**What is needed**
Output exactly the lines of the listing below that run from the line with "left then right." through the line with "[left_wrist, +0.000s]". No pictures.

━━━ Stored data

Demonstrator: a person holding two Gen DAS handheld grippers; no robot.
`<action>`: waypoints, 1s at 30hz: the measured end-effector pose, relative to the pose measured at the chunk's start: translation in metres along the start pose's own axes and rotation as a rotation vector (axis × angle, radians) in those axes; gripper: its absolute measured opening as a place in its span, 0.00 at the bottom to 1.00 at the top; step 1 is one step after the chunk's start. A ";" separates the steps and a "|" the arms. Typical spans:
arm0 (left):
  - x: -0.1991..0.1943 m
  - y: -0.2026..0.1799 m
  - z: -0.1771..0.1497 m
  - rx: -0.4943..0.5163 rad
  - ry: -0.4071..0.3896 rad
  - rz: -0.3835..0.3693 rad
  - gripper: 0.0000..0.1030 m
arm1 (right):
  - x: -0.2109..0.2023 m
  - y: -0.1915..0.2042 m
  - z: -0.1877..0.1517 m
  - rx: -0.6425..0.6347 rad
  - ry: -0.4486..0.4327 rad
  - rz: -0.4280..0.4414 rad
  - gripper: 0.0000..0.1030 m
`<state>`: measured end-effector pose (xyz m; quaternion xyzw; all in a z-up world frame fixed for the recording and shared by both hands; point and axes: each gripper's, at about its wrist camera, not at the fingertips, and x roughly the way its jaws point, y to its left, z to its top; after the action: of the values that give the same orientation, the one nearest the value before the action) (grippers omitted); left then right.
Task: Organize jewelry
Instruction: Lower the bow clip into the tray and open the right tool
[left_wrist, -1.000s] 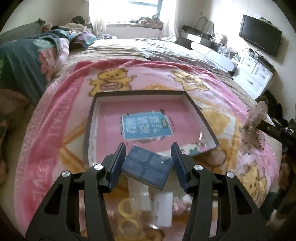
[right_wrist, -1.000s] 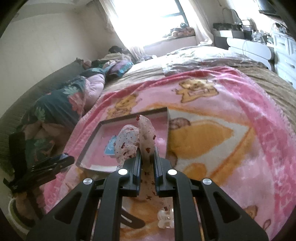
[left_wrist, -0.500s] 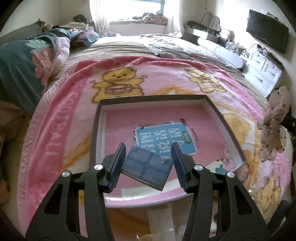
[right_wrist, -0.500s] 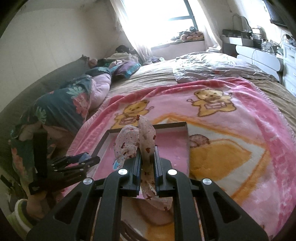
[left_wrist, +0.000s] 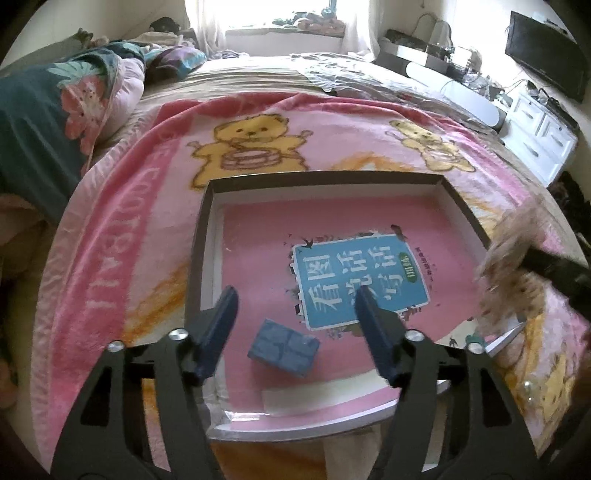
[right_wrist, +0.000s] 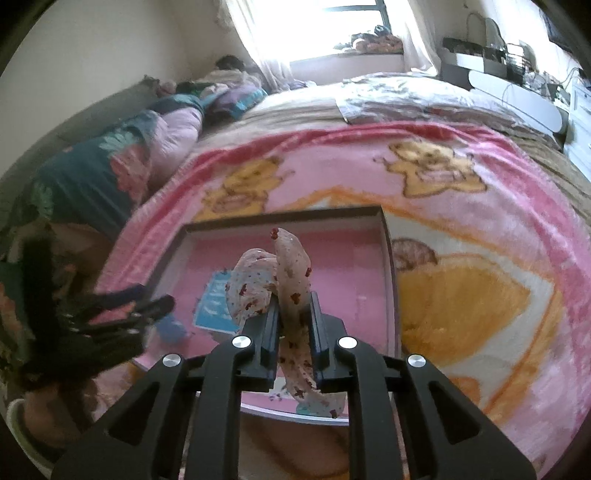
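A shallow box (left_wrist: 207, 206) with a pink floor and a blue label lies on the bed. A small blue jewelry box (left_wrist: 283, 347) rests on its floor near the front edge. My left gripper (left_wrist: 295, 306) is open just above it, with the blue box loose between and below the fingers. My right gripper (right_wrist: 294, 317) is shut on a sheer flower-printed scrunchie (right_wrist: 273, 280), held above the box's (right_wrist: 384, 236) front right part. The scrunchie shows blurred at the right in the left wrist view (left_wrist: 513, 266).
The box sits on a pink bear-print blanket (left_wrist: 147, 184). A folded dark floral quilt (left_wrist: 44, 110) lies at the left. A white dresser (left_wrist: 543, 133) and a TV stand at the right wall. Small pearl beads (left_wrist: 532, 387) lie on the blanket at the front right.
My left gripper has opened and let the blue jewelry box drop onto the box floor. My right gripper has carried the scrunchie in over the box's right side.
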<state>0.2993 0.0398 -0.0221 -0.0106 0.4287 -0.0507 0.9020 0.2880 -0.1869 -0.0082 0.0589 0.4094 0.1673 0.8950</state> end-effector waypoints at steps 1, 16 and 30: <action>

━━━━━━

**Task answer**
`<state>`: measured end-effector pose (xyz m; quaternion xyzw; all in a z-up world frame fixed for the recording and shared by both hands; point and axes: each gripper's, at about its wrist camera, not at the fingertips, and x roughly the way its jaws point, y to its left, z to its top; after the action: of the values that give the same orientation, the one nearest the value before the action) (grippers omitted); left then right.
Task: Organize jewelry
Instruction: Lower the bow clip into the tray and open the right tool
[left_wrist, -1.000s] 
[right_wrist, -1.000s] 
[left_wrist, -0.500s] 
[right_wrist, -0.500s] 
[left_wrist, +0.000s] 

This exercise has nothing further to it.